A bane of Jamaica is the long time it usually takes to get anything done. Another is the seeming assumption by public officials that the declaration of policy is, of itself, its implementation - as we have been reminded by last Saturday's tragedy in Yallahs, St Thomas, in which a policeman shot dead a heavily pregnant woman and grievously injured her sister.
The whole episode seems so wantonly senseless, given that its trigger was nothing more than the dead woman's use of what the policeman deemed to be indecent language and her resisting his attempt to arrest her.
Those facts appear to be undisputed. So, beyond them we make no comment about the case that has caused anger and demonstrations, peacefully, in the southeastern Jamaican town.
The incident, and its aftermath, nonetheless, highlight a number of issues to do with policing in Jamaica that have been much debated, have had action recommended, but little done.
Among these, of course, is the exercise of the constabulary's use-of-force policy that requires officers to "exercise restraint" and to "act in proportion to the seriousness of the offence and the lawful objective to be achieved". It also requires the police to "minimise damage and injury".
But with Jamaica's tradition of a paramilitary constabulary, accustomed to behaving with jack-booted impunity, the old order withers slowly. It is taking time to build in the police force a new culture of accountability. Perhaps, unsurprisingly, there are still well over 200 police homicides in Jamaica annually - among the world's highest on a per-capita basis - many of which rights groups claim to be extrajudicial killings.
While the constabulary's transformation to a culture of restraint is, in some respects, understandably slow, it seems to this newspaper that the authorities have not done enough to give cops wider options when contemplating the use of force.
Equipping the police with non-lethal weapons is a case in point. We have talked long and much about it, but it has been pursued with no great energy.
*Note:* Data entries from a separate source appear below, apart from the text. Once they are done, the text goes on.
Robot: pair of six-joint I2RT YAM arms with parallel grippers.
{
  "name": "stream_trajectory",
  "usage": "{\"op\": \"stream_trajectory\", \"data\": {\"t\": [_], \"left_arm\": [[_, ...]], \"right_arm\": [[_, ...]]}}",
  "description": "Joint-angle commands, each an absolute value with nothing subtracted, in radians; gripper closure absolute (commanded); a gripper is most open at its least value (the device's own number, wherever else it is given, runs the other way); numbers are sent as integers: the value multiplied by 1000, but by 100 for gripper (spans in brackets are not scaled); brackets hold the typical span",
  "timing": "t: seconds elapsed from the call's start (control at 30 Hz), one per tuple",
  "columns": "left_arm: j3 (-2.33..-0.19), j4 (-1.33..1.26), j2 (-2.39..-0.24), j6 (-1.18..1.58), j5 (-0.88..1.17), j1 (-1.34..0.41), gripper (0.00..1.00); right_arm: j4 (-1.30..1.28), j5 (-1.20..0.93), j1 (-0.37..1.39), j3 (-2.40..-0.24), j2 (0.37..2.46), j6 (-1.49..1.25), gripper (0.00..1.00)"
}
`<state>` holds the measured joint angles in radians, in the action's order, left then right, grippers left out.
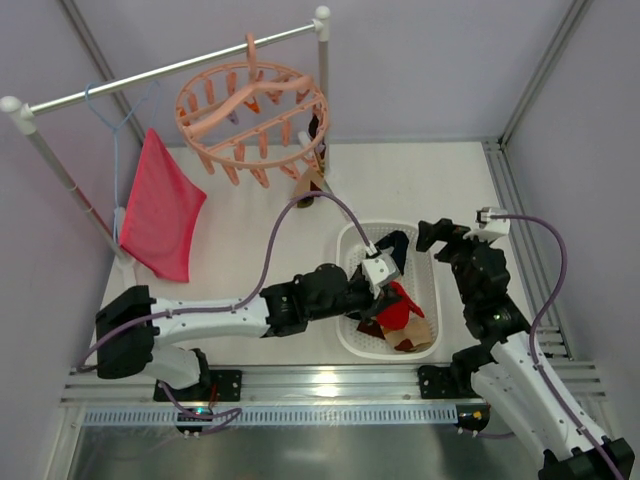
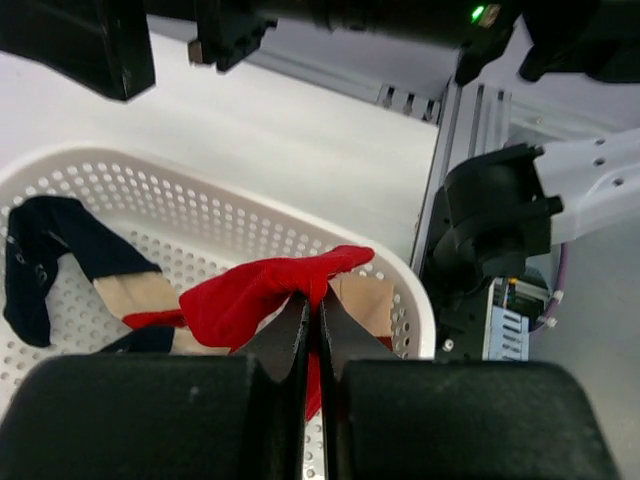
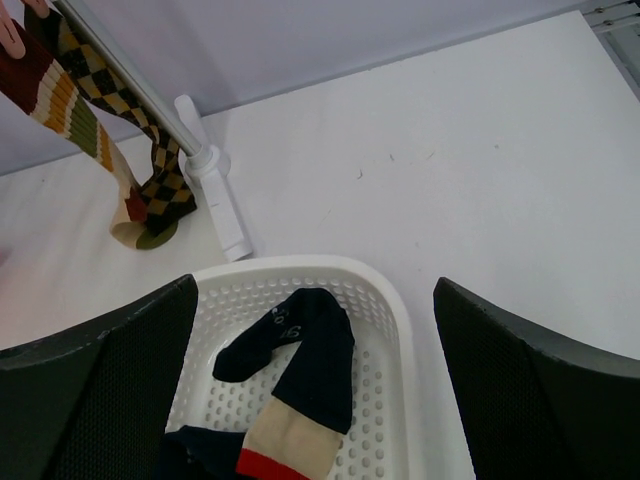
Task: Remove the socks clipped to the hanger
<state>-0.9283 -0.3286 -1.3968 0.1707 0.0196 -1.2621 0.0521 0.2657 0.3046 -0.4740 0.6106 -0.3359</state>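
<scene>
The salmon-pink ring hanger (image 1: 250, 115) hangs from the rail at the back. A striped sock (image 3: 70, 110) and a diamond-patterned sock (image 3: 150, 150) still hang from its pegs, seen by the post in the top view (image 1: 311, 182). My left gripper (image 1: 385, 283) is over the white basket (image 1: 350, 240), shut on a plain red sock (image 2: 250, 295) that drapes over the fingertips above the basket's floor. A navy sock (image 3: 310, 350) with a tan and red cuff lies in the basket. My right gripper (image 1: 445, 238) is open and empty, hovering at the basket's far right corner.
A pink-red cloth (image 1: 160, 205) hangs on a light-blue wire hanger at the rail's left end. The rail's right post (image 1: 322, 60) and its foot (image 3: 215, 200) stand just behind the basket. An aluminium frame rail (image 1: 300, 385) runs along the near edge.
</scene>
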Motion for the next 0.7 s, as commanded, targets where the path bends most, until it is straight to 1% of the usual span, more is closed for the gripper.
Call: {"op": "stream_trajectory", "data": {"t": [0.0, 0.23, 0.43, 0.47, 0.57, 0.67], "left_arm": [[-951, -353, -1428, 166, 12, -1267, 100], [-976, -368, -1511, 178, 6, -1281, 100], [-1012, -348, -1565, 172, -63, -1290, 100], [-1022, -321, -1572, 169, -80, -1290, 78], [-1042, -285, -1592, 163, -121, -1293, 1], [-1042, -278, -1594, 155, -166, -1301, 0]], "right_arm": [[14, 291, 298, -442, 543, -344, 0], [-17, 288, 298, -367, 445, -368, 0], [-32, 290, 298, -383, 472, -353, 0], [-29, 290, 296, -382, 480, -353, 0], [-18, 288, 298, -377, 491, -353, 0], [-9, 287, 299, -370, 497, -350, 0]]}}
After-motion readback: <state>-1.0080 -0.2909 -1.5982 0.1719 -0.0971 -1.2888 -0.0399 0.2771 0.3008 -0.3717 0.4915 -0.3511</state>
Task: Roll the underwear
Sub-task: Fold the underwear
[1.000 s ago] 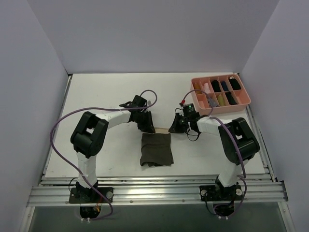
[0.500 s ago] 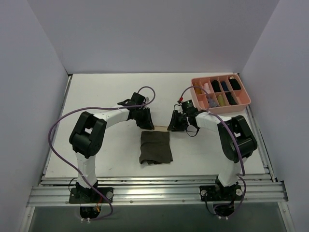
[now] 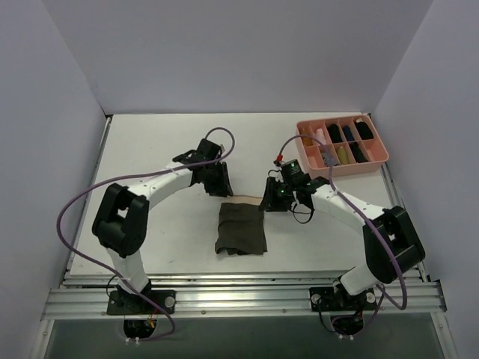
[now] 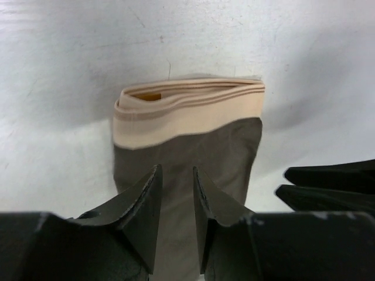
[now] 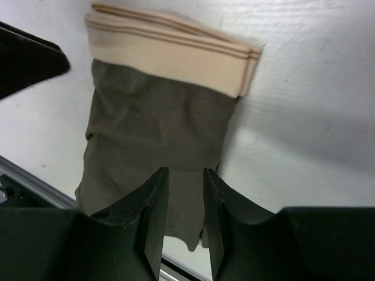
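Note:
The underwear (image 3: 241,229) lies flat and folded into a narrow strip on the white table, with its tan waistband at the far end. My left gripper (image 3: 221,186) is just beyond the waistband's left corner and my right gripper (image 3: 270,200) is beside its right corner. In the left wrist view my left gripper (image 4: 176,170) hovers over the olive cloth (image 4: 193,143), jaws a narrow gap apart and empty. In the right wrist view my right gripper (image 5: 185,171) is also narrowly open and empty over the cloth (image 5: 152,129).
A pink compartment tray (image 3: 352,169) with small rolled bundles stands at the back right. Metal rails (image 3: 239,288) run along the table's near edge. Grey walls close in the left, right and back sides.
Both arms have swung their elbows outward. The grippers stay at the waistband end. The underwear has barely moved.

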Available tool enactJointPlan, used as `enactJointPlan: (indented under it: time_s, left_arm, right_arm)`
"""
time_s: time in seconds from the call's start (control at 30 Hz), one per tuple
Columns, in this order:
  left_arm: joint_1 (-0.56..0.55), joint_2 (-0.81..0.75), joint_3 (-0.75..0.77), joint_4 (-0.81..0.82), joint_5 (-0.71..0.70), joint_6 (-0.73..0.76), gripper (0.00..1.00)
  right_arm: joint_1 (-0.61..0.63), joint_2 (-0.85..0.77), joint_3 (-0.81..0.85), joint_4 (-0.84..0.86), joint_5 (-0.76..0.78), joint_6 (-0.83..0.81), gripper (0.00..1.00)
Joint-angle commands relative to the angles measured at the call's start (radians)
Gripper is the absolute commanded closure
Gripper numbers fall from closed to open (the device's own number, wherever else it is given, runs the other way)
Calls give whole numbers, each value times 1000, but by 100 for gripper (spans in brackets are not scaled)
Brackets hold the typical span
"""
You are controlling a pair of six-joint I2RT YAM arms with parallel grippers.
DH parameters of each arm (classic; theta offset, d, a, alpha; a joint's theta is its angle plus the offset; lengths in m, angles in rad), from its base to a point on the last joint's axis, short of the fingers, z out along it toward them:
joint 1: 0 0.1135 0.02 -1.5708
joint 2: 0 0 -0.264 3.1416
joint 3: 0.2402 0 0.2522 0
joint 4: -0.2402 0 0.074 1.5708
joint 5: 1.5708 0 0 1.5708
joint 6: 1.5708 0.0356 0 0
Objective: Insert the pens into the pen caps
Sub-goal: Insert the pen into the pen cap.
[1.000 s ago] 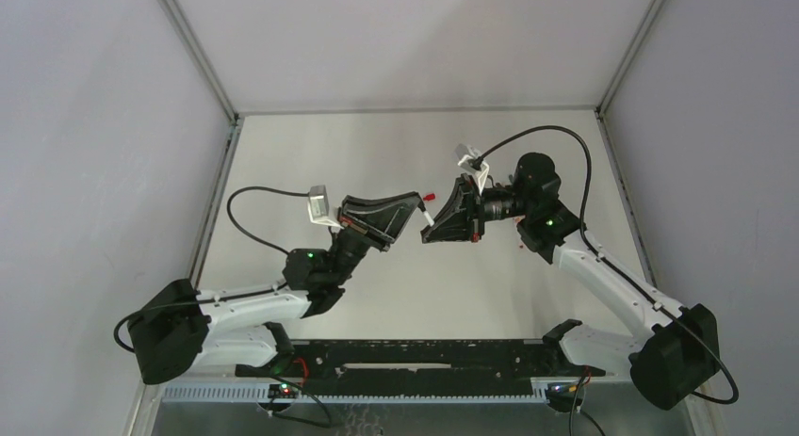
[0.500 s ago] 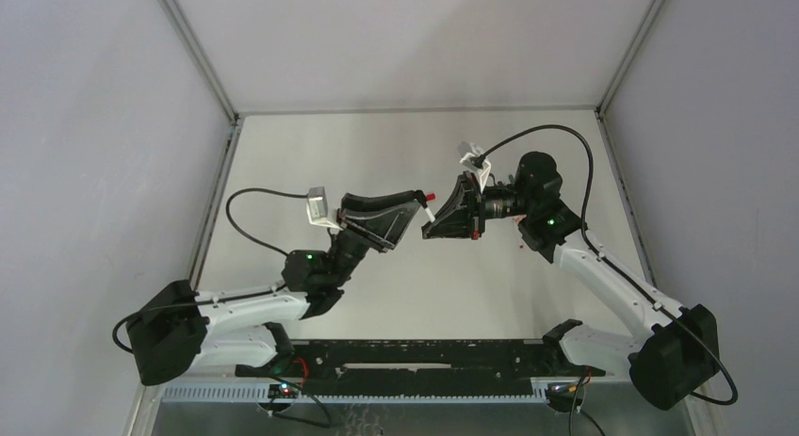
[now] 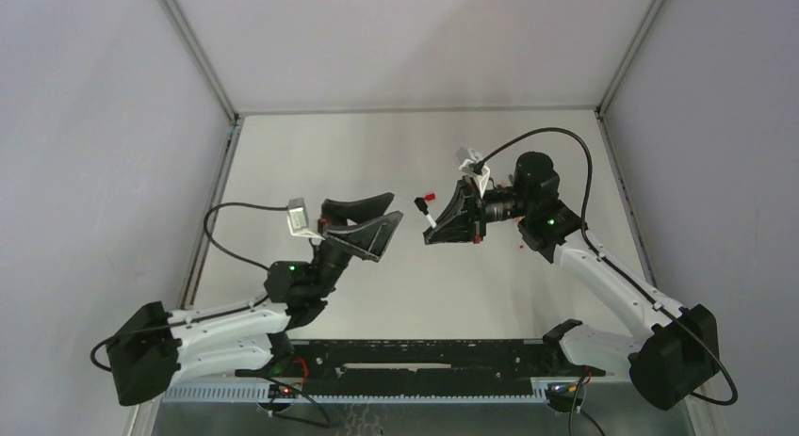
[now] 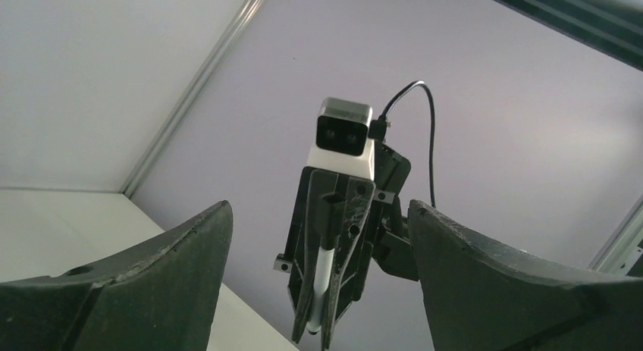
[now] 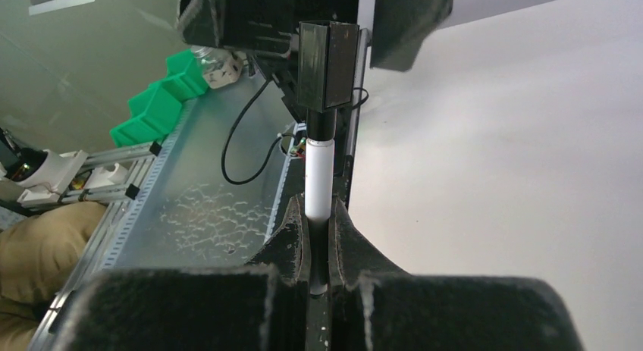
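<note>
Pen (image 5: 318, 180) pinched tight in right gripper (image 5: 318, 224), black-capped end poking out, probably to keep it reachable. Left gripper (image 3: 397, 204) spread wide, empty, just short of right gripper. Red cap (image 3: 428, 198) just beyond.

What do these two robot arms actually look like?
Both have white shells, black joints and a green light. The left gripper and right gripper are black wedges, each beside a small pale camera with a looping black cable.
</note>
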Motion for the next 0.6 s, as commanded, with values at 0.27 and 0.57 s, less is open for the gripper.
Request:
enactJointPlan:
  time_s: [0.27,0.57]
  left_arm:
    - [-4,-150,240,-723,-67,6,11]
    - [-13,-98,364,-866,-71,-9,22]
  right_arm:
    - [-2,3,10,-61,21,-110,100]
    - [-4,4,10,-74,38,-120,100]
In early 2008, during the tenure of Rear Admiral Hardley Lewin as police chief, equipping the police with non-lethal weapons for crowd control, and other uses, appeared settled policy. Admiral Lewin was not the first commissioner to announce such a plan. Yet, it appears the policeman involved in last week's incident perceived his service revolver was the only weapon of restraint available to him.
EXPAND USE OF NON-LETHAL WEAPONS
Further, during the post-incident demonstrations when assuring calm and building confidence would be expected to be the priority of the police, those on crowd-control duty were kitted out primarily with high-powered weapons. This is significant in the face of February's statement by Peter Bunting, the national security minister, of his intention of expand the use by the police of non-lethal weapons.
Another minister, another declaration?
This time, there may be some purchase - hopefully. The Americans, through their ambassador, Pamela Bridgewater, have promised equipment, over the next three years, to cover 6,500 personnel.
But we ought not to merely wait. If this is a priority for Mr Bunting, he can restructure his security budget.
More fundamentally, however, there has to be an acceleration of the retraining of police personnel, including the enhancement of support therapy for the men and women who operate in a highly stressful job and may be in danger of snapping.